Сол ответил, глядя ей в лицо.
– Я обещаю, что сделаю это прежде, чем время уничтожит все. Я, ее отец, клянусь, что отыщу выход.
Она кивнула, и Сол подумал, что за все эти месяцы не видел на ее лице такого покоя.
– Пойду укладываться.
Вернувшись на следующий день из Нового Иерусалима, Сол отправился поливать крохотный газон, оставив Рахиль с ее игрушками. Когда он снова вошел в дом, розовый свет заката заливал стены, вызывая ощущение тепла и покоя. Рахили не было ни в детской, ни в других ее излюбленных местах.
– Рахиль! – крикнул Сол.
Не получив ответа, он снова выглянул во двор, потом на улицу. Ни души.

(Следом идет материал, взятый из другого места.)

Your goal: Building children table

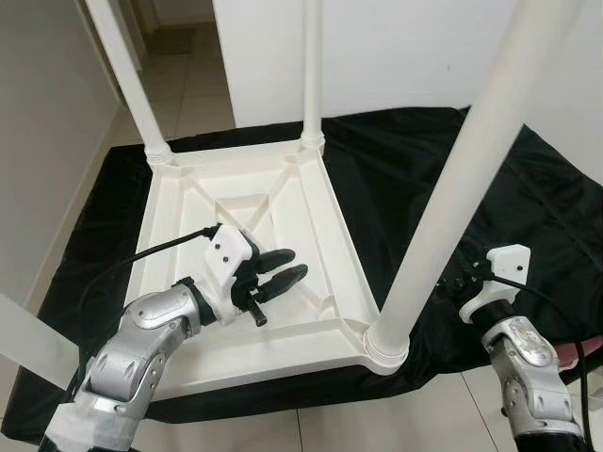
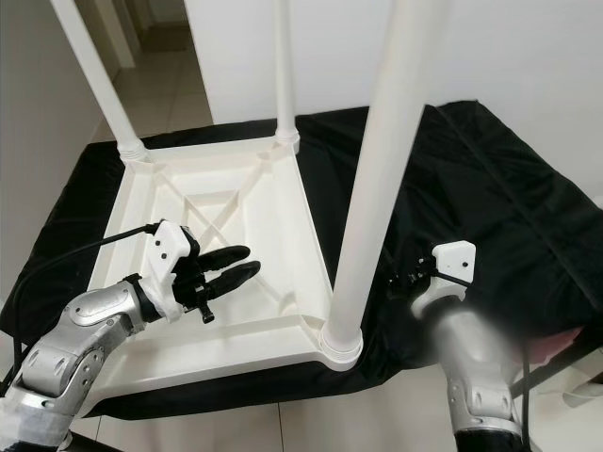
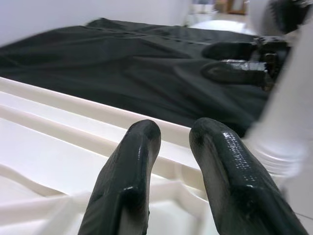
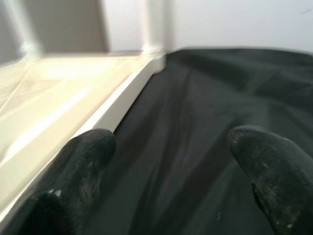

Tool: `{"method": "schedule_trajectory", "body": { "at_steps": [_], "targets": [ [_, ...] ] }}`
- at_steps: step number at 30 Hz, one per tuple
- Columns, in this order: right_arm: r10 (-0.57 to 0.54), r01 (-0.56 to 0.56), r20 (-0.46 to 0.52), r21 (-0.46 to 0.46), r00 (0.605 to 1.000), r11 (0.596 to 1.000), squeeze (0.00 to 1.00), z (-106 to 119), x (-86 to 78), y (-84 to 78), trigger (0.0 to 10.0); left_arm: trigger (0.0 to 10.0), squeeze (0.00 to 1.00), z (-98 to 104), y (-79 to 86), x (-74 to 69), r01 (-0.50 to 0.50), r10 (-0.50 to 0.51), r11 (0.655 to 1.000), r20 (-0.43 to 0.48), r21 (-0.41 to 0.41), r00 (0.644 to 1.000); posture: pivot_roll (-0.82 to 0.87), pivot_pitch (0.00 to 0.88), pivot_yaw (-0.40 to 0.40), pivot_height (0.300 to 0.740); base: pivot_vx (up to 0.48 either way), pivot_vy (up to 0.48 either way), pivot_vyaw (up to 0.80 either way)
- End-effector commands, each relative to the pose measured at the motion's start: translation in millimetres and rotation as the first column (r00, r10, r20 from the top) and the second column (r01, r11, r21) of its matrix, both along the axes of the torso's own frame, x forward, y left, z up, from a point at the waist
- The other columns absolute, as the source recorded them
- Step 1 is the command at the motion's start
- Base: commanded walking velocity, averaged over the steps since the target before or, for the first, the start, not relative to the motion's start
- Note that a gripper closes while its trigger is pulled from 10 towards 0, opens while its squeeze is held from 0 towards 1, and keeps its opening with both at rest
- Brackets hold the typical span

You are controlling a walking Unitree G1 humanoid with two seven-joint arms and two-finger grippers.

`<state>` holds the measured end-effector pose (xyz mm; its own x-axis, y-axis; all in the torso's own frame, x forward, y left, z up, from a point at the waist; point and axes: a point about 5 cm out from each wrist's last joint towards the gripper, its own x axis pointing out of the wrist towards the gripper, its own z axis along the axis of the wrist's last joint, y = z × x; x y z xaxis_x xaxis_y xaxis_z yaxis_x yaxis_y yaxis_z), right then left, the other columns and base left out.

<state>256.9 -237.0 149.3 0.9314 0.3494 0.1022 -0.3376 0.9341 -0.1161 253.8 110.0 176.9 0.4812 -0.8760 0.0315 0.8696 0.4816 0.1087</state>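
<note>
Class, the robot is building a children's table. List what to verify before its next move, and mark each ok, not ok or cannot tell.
1. White table top lies upside down on the black cloth: ok.
2. Near right leg stands upright in its corner socket: ok.
3. That leg fully tightened: cannot tell.
4. Left gripper over the table's underside, holding nothing: ok.
5. Right gripper open beside that leg, holding nothing: ok.
6. Fourth leg fitted at the near left corner: cannot tell.

A black cloth [image 1: 528, 217] covers the tiled floor [image 1: 188, 94], bearing the upturned white table [image 1: 311, 207].
</note>
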Motion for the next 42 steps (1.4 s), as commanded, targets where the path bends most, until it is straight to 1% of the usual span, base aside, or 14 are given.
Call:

– Рахиль! – Сол кинулся было к соседям, но тут его внимание привлекли еле слышные звуки, доносившиеся из стенного шкафа, который Сара использовала как кладовку. Сол осторожно открыл дверцу.
Рахиль сидела под висевшей на плечиках одеждой и копалась в принадлежащей Саре старинной деревянной шкатулке. Весь пол в шкафу был завален фотографиями и голографическими чипами: Рахиль – ученица средней школы, Рахиль в день поступления в колледж, Рахиль на Гиперионе, на фоне ажурной стены скал. На коленях четырехлетней Рахили лежал исследовательский комлог Рахили-аспирантки и что-то тихо бормотал. Сол услышал этот знакомый голос молодой, уверенной в себе женщины, и сердце его болезненно сжалось.
– Папа, – сказала девочка, подняв глаза, и ее тоненький голосок был испуганным эхом голоса, звучавшего в комлоге. – Ты никогда не говорил, что у меня есть сестричка.
– У тебя ее нет, малышка.
Рахиль нахмурилась.
– Значит, это мама, когда она была… не такая большая? Не-е, это не она. Она говорит, что ее тоже зовут Рахиль. Как же так…
– Все в порядке, – сказал он. – Я тебе объясню… – Тут Сол вдруг понял, что в гостиной давно уже звонит фон. – Подожди минутку, милая. Я сейчас вернусь.